◆ Exercise directions
Your answer should be the lines of the material that include the word "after".

== Segment start ==

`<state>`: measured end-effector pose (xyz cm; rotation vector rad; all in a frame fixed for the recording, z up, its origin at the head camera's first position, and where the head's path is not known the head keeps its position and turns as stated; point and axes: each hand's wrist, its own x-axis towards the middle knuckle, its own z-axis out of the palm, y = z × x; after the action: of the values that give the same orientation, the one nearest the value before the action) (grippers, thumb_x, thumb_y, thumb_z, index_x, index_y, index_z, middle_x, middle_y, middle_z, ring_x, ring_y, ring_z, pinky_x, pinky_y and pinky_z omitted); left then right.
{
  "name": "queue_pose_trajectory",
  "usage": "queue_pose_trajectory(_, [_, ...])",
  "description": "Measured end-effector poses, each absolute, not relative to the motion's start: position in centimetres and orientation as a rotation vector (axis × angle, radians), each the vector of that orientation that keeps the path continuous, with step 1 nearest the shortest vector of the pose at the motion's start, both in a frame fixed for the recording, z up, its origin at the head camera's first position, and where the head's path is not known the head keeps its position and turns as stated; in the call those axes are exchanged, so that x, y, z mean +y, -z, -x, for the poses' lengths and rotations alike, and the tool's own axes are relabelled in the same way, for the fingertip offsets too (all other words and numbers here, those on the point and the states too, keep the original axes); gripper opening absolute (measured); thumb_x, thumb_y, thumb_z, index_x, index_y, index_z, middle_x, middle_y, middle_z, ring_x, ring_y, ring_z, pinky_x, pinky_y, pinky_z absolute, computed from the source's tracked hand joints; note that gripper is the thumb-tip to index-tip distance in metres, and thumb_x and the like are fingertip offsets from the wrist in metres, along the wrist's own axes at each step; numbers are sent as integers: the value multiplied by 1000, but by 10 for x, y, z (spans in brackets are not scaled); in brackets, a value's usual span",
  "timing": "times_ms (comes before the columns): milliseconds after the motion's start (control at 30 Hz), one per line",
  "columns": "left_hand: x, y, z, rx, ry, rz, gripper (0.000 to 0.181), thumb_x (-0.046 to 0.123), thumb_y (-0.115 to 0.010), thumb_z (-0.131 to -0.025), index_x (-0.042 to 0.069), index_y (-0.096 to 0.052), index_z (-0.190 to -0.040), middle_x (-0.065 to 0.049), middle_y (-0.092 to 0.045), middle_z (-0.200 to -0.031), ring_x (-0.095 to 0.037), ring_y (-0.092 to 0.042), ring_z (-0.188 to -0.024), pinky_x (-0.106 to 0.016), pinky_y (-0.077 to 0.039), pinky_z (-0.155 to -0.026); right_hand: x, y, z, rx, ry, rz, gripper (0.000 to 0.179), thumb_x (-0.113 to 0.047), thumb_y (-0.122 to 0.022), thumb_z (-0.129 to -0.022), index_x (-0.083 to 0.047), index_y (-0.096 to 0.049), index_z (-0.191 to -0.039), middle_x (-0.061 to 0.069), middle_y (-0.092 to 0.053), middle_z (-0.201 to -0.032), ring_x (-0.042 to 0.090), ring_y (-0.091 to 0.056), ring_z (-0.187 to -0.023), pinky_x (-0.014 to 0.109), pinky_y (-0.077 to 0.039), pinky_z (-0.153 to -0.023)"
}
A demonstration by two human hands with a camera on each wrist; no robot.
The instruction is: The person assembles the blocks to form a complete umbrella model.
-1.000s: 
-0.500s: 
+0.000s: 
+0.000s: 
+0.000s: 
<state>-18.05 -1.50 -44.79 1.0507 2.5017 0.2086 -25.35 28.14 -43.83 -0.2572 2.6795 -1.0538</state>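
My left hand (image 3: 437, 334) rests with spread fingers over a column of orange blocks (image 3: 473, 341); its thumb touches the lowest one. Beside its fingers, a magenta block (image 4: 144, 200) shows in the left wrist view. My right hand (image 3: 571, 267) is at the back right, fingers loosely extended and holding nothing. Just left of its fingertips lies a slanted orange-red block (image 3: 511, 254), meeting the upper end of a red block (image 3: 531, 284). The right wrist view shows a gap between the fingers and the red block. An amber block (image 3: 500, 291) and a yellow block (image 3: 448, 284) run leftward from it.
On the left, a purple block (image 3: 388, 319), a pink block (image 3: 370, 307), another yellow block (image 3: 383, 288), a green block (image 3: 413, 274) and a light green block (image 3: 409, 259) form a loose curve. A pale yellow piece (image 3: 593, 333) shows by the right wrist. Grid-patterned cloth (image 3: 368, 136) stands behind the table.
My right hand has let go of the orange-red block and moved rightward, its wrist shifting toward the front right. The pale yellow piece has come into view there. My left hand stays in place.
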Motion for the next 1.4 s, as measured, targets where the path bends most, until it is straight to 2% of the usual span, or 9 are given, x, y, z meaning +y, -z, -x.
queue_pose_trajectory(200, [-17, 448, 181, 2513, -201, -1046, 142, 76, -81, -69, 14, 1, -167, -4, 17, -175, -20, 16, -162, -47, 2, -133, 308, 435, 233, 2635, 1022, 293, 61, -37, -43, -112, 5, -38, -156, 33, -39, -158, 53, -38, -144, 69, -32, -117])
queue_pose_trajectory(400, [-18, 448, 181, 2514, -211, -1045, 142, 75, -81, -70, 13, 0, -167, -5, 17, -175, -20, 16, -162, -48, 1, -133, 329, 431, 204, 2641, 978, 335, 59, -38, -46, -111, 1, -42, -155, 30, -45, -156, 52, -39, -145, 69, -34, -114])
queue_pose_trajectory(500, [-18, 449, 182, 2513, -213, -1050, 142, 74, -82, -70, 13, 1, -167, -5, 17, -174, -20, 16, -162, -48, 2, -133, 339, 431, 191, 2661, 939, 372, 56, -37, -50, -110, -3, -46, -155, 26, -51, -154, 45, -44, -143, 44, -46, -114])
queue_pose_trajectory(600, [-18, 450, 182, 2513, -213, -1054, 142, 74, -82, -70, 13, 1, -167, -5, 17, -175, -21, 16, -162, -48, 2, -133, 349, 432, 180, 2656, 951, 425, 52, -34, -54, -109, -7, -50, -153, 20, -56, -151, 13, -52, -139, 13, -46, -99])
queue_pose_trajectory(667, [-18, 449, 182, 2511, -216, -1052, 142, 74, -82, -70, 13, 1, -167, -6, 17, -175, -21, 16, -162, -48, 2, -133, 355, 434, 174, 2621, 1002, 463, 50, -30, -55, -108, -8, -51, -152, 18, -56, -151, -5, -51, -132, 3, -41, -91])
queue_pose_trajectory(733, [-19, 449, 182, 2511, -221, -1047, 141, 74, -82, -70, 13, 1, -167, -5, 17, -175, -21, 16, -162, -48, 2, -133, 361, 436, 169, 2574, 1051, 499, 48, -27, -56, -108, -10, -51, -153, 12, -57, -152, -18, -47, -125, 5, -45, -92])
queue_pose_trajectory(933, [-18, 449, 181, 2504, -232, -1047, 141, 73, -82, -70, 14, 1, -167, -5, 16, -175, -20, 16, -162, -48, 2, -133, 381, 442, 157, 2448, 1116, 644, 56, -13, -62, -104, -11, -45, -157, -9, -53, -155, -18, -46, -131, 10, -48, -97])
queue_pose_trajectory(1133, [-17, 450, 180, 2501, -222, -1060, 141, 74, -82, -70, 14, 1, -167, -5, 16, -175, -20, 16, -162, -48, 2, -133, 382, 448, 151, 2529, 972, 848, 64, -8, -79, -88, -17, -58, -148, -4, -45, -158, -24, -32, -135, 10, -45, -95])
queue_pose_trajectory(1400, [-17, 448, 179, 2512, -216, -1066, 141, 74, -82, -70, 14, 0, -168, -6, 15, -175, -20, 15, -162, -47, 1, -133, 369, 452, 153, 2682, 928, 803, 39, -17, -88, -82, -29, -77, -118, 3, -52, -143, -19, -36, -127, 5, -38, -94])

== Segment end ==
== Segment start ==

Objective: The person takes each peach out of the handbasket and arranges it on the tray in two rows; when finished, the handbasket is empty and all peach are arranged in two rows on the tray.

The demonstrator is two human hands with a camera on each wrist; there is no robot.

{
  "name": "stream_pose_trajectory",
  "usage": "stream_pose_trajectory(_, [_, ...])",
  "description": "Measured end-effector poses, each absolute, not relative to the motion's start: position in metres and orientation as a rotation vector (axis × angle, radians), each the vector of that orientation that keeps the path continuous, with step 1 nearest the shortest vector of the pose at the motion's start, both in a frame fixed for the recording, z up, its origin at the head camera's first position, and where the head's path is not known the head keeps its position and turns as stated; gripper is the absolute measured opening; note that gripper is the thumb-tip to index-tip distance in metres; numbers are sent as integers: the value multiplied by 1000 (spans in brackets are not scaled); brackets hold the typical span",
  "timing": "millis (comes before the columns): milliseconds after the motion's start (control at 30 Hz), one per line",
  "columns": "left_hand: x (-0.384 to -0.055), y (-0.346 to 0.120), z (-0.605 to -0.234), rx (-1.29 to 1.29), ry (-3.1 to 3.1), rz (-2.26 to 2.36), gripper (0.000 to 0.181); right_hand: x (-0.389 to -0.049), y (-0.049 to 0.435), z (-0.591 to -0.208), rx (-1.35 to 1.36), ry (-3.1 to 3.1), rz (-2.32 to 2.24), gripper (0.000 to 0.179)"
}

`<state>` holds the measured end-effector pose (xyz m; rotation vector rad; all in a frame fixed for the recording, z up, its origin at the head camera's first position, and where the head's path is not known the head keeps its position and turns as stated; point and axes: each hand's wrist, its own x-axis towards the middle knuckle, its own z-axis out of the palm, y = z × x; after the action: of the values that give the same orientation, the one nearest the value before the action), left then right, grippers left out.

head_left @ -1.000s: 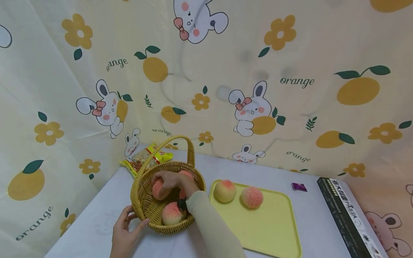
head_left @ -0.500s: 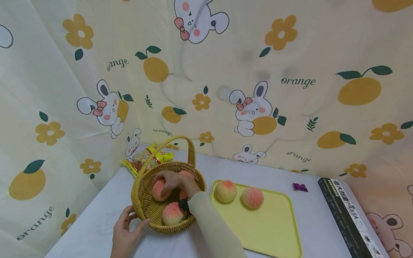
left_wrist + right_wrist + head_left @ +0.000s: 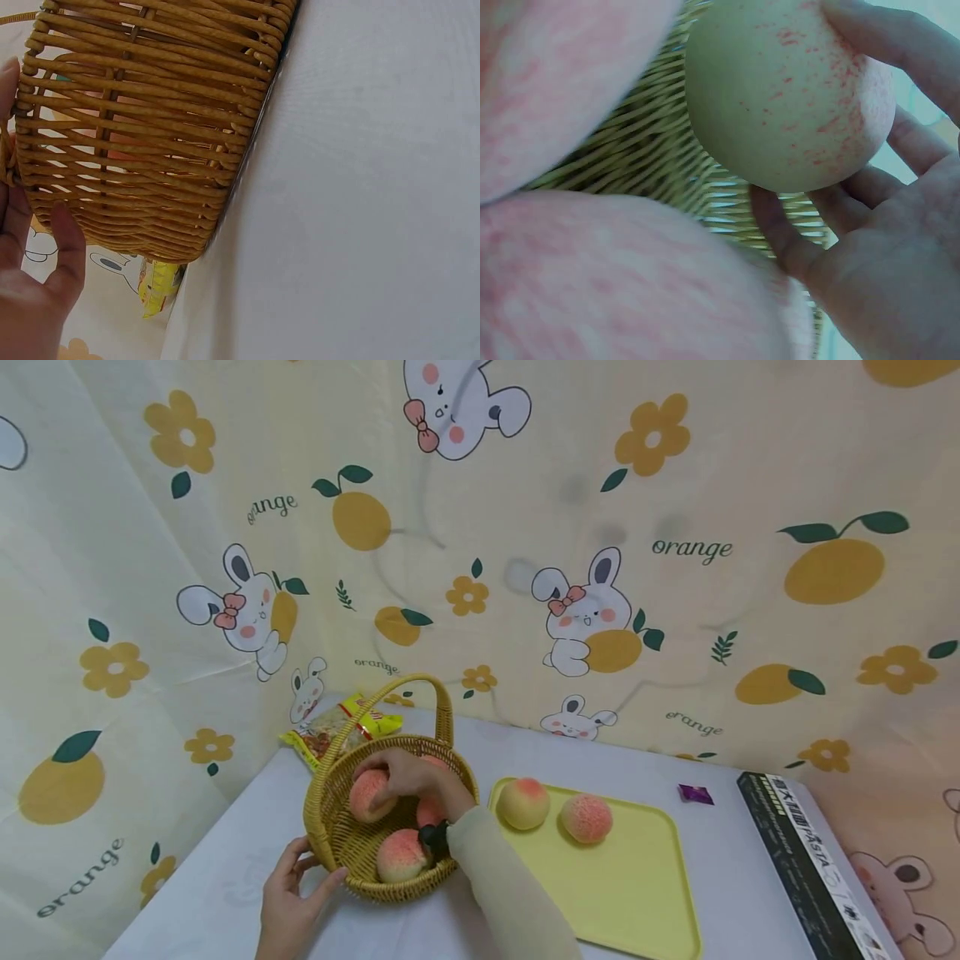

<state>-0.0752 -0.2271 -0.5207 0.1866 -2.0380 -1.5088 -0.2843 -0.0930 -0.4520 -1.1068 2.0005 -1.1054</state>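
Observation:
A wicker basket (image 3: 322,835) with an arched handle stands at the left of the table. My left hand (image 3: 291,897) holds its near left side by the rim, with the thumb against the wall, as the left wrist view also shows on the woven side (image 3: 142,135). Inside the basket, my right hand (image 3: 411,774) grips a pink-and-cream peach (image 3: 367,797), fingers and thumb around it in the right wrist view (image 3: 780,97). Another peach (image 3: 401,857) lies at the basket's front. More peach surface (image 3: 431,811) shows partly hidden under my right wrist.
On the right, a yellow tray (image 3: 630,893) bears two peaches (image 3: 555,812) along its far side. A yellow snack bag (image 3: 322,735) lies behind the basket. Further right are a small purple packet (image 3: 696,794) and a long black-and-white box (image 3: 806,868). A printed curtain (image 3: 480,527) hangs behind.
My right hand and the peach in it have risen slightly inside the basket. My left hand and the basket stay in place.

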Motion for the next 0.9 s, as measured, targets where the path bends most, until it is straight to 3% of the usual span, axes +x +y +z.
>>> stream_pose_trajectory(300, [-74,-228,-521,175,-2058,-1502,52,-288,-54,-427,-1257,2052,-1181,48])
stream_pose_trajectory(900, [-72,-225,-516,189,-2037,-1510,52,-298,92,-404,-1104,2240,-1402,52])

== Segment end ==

◆ Expected answer
`<state>`: measured end-effector pose (xyz cm; rotation vector rad; all in a frame fixed for the recording, z up, its origin at the head camera's first position, and where the head's path is not known the head keeps its position and turns as stated; point and axes: each hand's wrist, its own x-axis towards the middle knuckle, its own z-axis out of the palm, y = z × x; after the action: of the values that give the same orientation, the one nearest the value before the action) (grippers, thumb_x, thumb_y, thumb_z, index_x, index_y, index_z, middle_x, middle_y, middle_z, ring_x, ring_y, ring_z, pinky_x, pinky_y and pinky_z omitted); left then right.
  "timing": "times_ms (comes before the columns): milliseconds after the motion's start (control at 30 Hz), one per line",
  "timing": "millis (comes before the columns): milliseconds after the motion's start (control at 30 Hz), one per line",
`<state>` holds the measured end-effector pose (xyz m; rotation vector rad; all in a frame fixed for the recording, z up, its origin at the head camera's first position, and where the head's path is not known the head keeps its position and turns as stated; point and axes: each hand's wrist, its own x-axis towards the middle knuckle, its own z-axis out of the palm, y = z × x; after the action: of the values that give the same orientation, the one nearest the value before the action), left then right, grippers left out.

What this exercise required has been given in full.